Han pasado muchos años, desde esta tan triste historia. Familias sumidas en la miseria por culpa de los poderosos y, encima, se permitían el lujo de tener que cederles sus hijos para su propio beneficio, como en este caso, entregarlos a la muerte. Mientras sus hijos, por dinero o por otros motivos, se libraban del servicio militar, que hacían obligatorio sólo para los de siempre: aquéllos que nada tenían. Con su marcha a lo desconocido, les privaban de esa mano de obra tan necesaria para sus familias, que no sabían si volverían. Como le pasó a Manolo, que no volvió. La muerte se lo llevó por el abandono en el que tenían a los jóvenes, que tuvieron la desgracia de enfermar en una tierra extraña y lejos de su entorno familiar y, de ser ingresados en un hospital, como tantos otros hospitales de aquella época.
Pero nos queda uno de los protagonistas de esta historia. Después del tiempo transcurrido y de mucho preguntar por él, consigo dar con su paradero y el lugar de su residencia.
Me dicen que vive en la Cañada de los Tomates. Me acerco al lugar con una gran inquietud, pues no sé si me querrá recibir. Él podría contarme lo que pasó, que parece que siempre fue un misterio para nosotros… quizás por la edad que teníamos.

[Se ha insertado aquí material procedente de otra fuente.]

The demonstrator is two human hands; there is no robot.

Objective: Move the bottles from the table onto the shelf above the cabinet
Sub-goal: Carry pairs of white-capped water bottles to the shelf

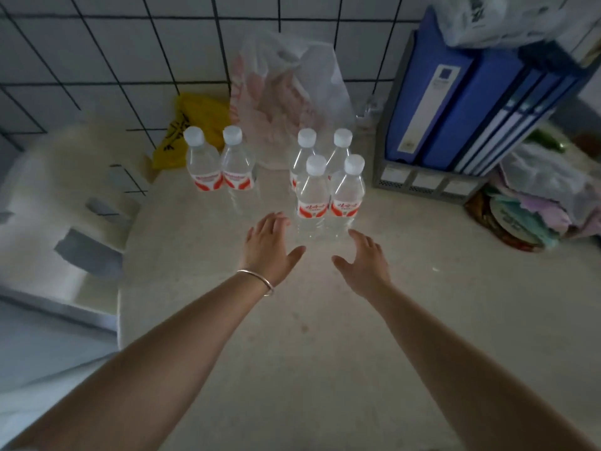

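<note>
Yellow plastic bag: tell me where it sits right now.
In the head view the yellow plastic bag lies at the back of the table against the tiled wall, left of the clear plastic bag and behind the left pair of bottles.

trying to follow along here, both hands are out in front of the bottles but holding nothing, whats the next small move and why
Probably reach a little farther and close each hand on one of the two nearest bottles. The left hand and right hand are open, just short of the front left bottle and front right bottle, which stand upright on the table, side by side.
</note>
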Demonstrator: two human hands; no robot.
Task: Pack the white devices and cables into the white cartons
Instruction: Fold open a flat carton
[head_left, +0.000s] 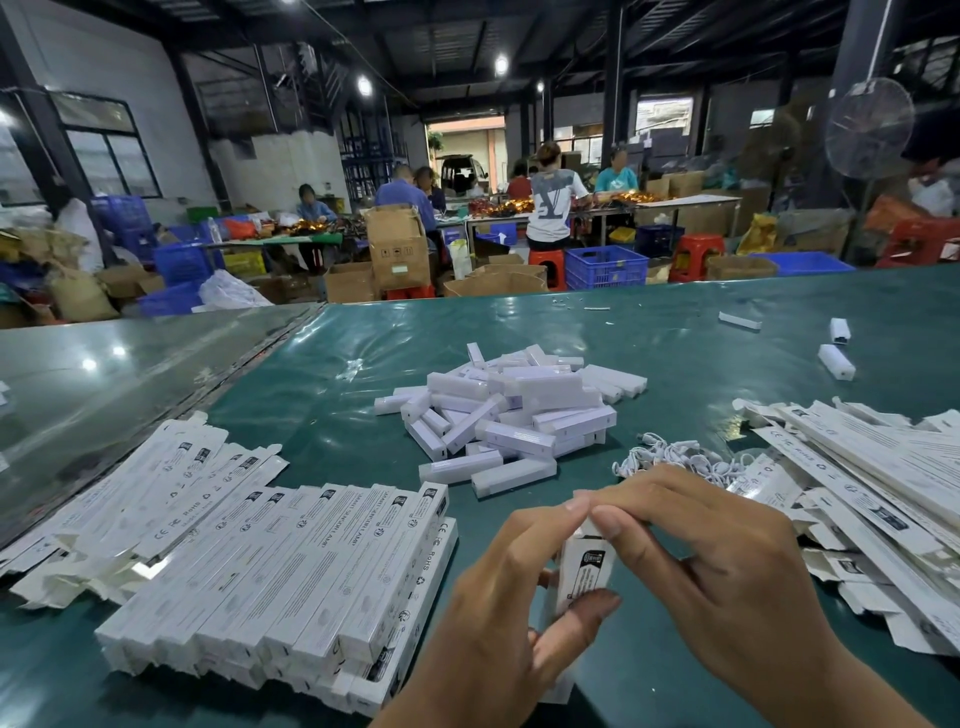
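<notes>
The carton (584, 571) being packed stands on end between both hands, low in the middle of the view just above the green surface (322, 374). It looks like thin printed card, light and easily creased, so it is best held by its long side walls while the end flap is folded. The left hand (498, 587) wraps round it from the left, thumb across the lower front face, its grip grasping the carton body. The right hand (727, 566) reaches over from the right with fingers bent, its grip pinching the top end, seemingly pressing the flap shut. Beyond lie the pile of white devices (514, 415), hard and smooth, and the limp tangle of cables (675, 457); filled cartons (291, 587) are stacked left, flat cartons (872, 483) right
</notes>
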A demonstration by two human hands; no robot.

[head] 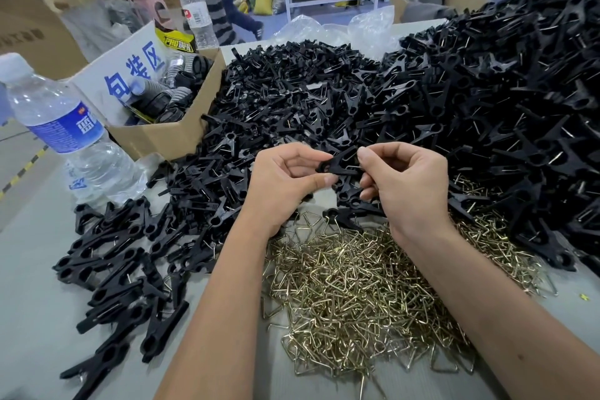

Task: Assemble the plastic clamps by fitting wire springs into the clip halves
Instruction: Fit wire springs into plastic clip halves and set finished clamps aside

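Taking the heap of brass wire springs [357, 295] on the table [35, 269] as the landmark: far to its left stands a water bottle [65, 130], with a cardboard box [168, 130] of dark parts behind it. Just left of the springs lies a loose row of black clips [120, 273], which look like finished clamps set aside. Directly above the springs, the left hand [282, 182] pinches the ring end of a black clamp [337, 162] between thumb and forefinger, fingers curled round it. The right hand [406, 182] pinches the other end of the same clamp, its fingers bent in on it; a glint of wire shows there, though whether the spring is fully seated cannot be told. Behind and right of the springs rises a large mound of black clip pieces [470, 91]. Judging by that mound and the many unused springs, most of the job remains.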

Pregunto por Manolo en la casa que me dijeron sus hermanos, su propia familia. Fue su hermano más pequeño quien me dijo donde vivía. Llego al lugar y en la puerta de la casa hay un señor entrado en años sentado y apoyado en una mesa. Le miro y le pregunto:
—¿Vive aquí Manolo Medina Trola?
—Yo soy Manolo, me contesta. Tras las presentaciones, le comento mis pretensiones y lo que me gustaría saber sobre cómo murió su primo Manolo. Ya sin más preámbulos, me empieza a contar:
Cuando nos embarcamos los dos para Melilla —me dice—. ¡Vamos! ¡Que estuvimos sirviendo juntos los dos en el campamento de Cerro Muriano para luego destinarnos a Melilla! Él era especialista. Mi primo Manolo tenía un cuerpo muy ágil, era una persona muy atrevida y le gustaba mucho la práctica del deporte. A él le gustaban todo tipo de deportes y, por eso le cogieron para hacer natación, fútbol, tiro al blanco... ¡En fin, de ‘to’! Era especialista de la compañía donde estaban todos los deportistas que competían con otros cuarteles. Y yo me quedé en el campamento de Villa-Nador. Este campamento estaba situado en la ‘mar chica’. Villa-Nador es el primer pueblo que sale de Melilla para Fagina y todo ese lado; después está Montilfi a la derecha, y Celna Seganga y todo eso queda a la izquierda, que es donde está el campamento de ‘la Mar Chica’, como se le decía. Estaba donde estaba el cuartel de la legión —recuerda Manolo—, de allí mismo partía la carretera que iba para Melilla.
A mí me llamaron por la noche. Ya estaba acostado y me llamaron al cuerpo de guardia, que vino un soldado para comunicármelo. Y me dijeron: Mira Manolo, que te tienes que venir con nosotros para Melilla. Yo me alarmé les pregunté qué era lo que pasaba. Y me contestaron: Mira, que tu primo Manolo está muy mal y lo han llevado al hospital.
Me metieron en un coche y fuimos directos al hospital —me cuenta Manolo—. Llegué y me fui al barracón donde estaba él en la cama, y hablamos los dos. Le acababan de operar de apendicitis y estaba acostado. Después de la operación lo llevaron al barracón con todos los demás soldados enfermos, con muchos soldados en un barracón muy grande.